REQUIRED WORK>
There is one span to output from the data below: the lines starting at the line with "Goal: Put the" and ending at the line with "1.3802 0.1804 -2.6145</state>". Output it exactly, ends included, nothing more.

(DATA FOR THIS TASK begins)

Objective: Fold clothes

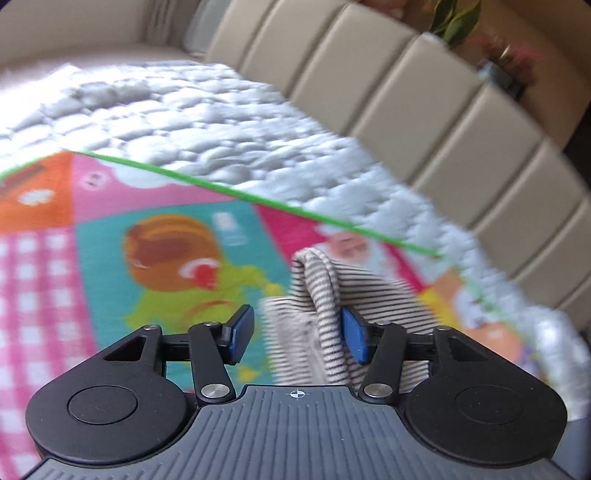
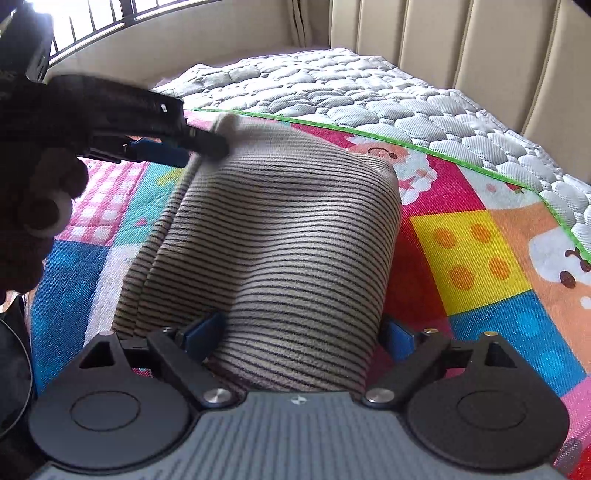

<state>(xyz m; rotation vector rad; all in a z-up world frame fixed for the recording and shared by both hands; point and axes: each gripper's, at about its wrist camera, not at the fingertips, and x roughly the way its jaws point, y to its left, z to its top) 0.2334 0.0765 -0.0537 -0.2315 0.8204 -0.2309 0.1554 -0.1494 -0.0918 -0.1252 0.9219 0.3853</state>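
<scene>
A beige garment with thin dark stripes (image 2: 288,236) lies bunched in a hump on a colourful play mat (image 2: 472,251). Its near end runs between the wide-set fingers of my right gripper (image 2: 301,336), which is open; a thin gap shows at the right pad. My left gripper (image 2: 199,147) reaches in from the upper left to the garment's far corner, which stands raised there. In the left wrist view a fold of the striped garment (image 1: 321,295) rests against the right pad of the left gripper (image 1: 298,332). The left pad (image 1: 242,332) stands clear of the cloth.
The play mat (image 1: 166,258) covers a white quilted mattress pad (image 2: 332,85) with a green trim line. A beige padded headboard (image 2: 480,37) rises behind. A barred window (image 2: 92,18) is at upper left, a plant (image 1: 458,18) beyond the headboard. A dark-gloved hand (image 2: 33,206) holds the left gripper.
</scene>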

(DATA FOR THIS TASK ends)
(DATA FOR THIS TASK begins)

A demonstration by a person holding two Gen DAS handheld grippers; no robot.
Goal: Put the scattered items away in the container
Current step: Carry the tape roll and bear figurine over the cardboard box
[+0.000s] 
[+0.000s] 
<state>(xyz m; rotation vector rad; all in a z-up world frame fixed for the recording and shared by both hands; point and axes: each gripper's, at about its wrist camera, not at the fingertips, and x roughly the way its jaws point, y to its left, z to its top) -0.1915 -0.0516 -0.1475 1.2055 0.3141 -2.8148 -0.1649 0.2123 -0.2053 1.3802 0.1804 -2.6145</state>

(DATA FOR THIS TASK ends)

EXPECTED ANSWER>
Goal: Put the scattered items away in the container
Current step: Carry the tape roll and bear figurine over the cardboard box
[+0.000s] 
[+0.000s] 
<state>(xyz m; rotation vector rad; all in a z-up world frame fixed for the recording and shared by both hands; point and axes: each gripper's, at about its wrist camera, not at the fingertips, and x roughly the way its jaws point, y to its left, z to its top) -0.1915 -0.0516 -0.1475 1.2055 0.3141 -2.8148 -0.1649 0.2123 -0.2053 1.3802 0.1804 -2.6145</state>

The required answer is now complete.